After removing the back foam the torpedo balances like this
https://youtu.be/I3fywe7hE5k
but once the propulsion is on, it is balanced horizontal with tail slightly under water.
the back ring acts as a stabilizer, making the stern up when speed increases.
But stern must be hold slightly under water.
Otherwise bubbles appears and makes propulsion and direction inefficient with poor speed.
After 7-8 runs I measured the battery voltage at 4V at home.
As the 5:1 gearing dramatically decreases consumption, a smaller battery should be considered.
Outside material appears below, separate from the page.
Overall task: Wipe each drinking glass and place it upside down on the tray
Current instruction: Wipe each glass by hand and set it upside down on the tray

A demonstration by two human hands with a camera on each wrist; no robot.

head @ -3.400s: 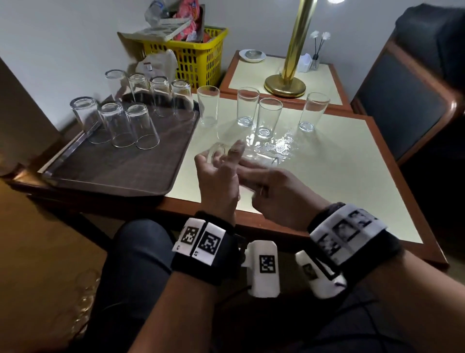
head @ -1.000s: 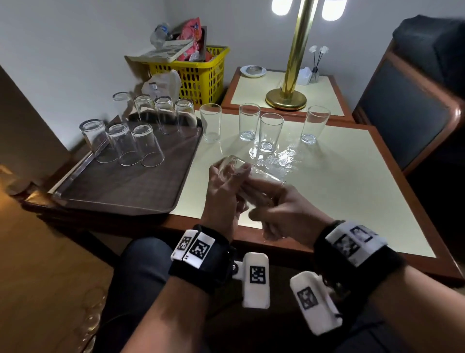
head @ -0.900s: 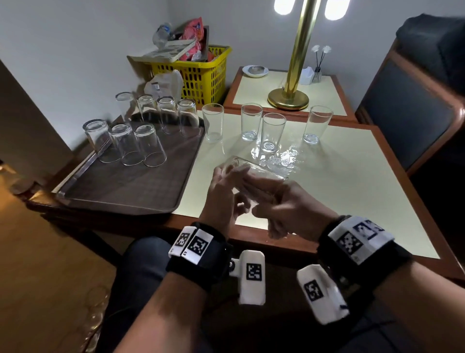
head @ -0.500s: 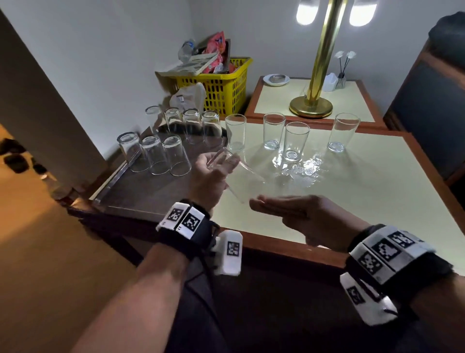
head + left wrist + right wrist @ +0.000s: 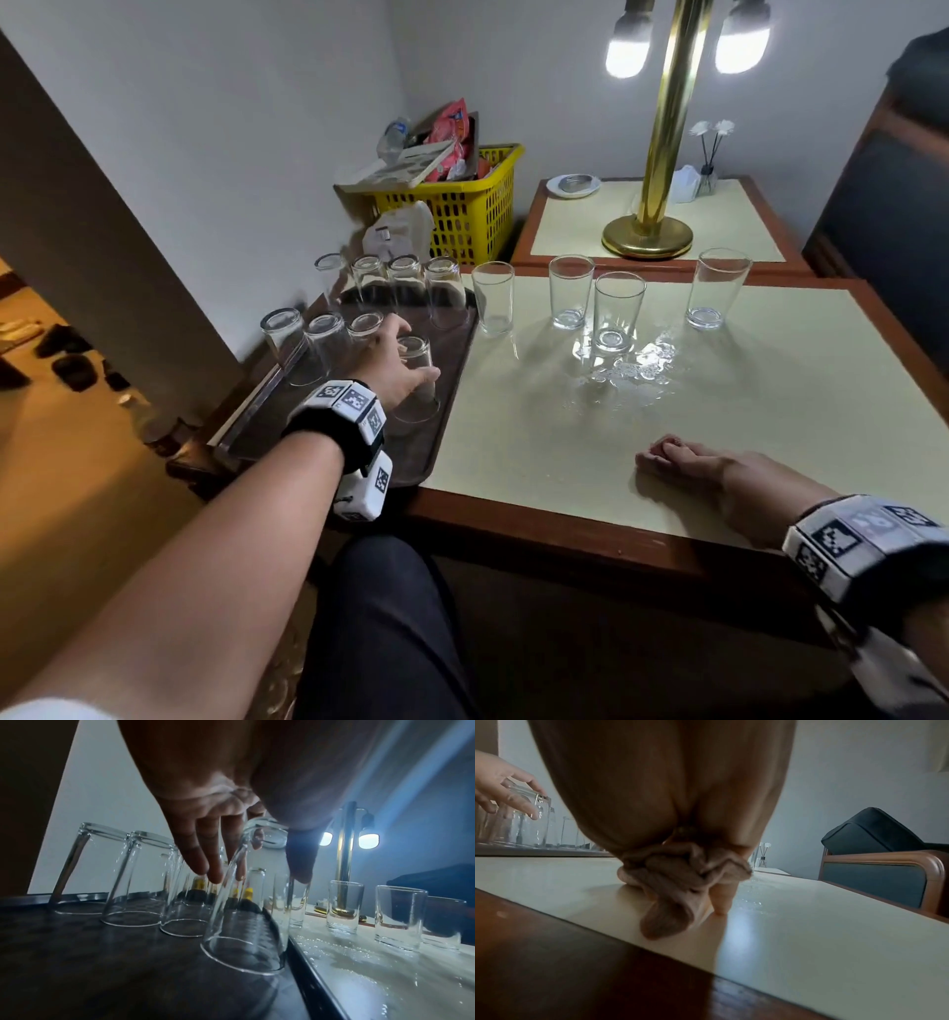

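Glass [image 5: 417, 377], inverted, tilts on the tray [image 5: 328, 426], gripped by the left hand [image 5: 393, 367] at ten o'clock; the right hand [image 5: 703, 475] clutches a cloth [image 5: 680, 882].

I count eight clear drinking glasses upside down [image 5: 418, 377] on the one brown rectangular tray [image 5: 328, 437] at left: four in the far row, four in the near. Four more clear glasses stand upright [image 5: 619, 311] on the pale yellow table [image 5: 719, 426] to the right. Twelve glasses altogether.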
I got a 70 maH 14C 1A max and a 80 mah 15C 1.2A max but the best is probably 100 120 maH 15C difficult to find actually.
For the test I was using the 1 magnet rudder.
I observed a trend to deviate on the right, possibly the rudder is not exactly vertical but with a slight angle ?
At 50% throttle the torpedo is easily maneuverable but near full speed it is limit to keep it straight.
For these reasons I will put back the 2 magnets rudder and remove some sand from the bow tank.
The good news: the radio control works perfect.
The ultimate state would be to have a torpedo running just some cm under water
see this:
But with the risk is to lose it as the balancing would be near neutral buoyancy.
I think to make a non RC model (timer controlled) to study this.
Also a small tank at the bow: tube, piston inside and magnet inside piston.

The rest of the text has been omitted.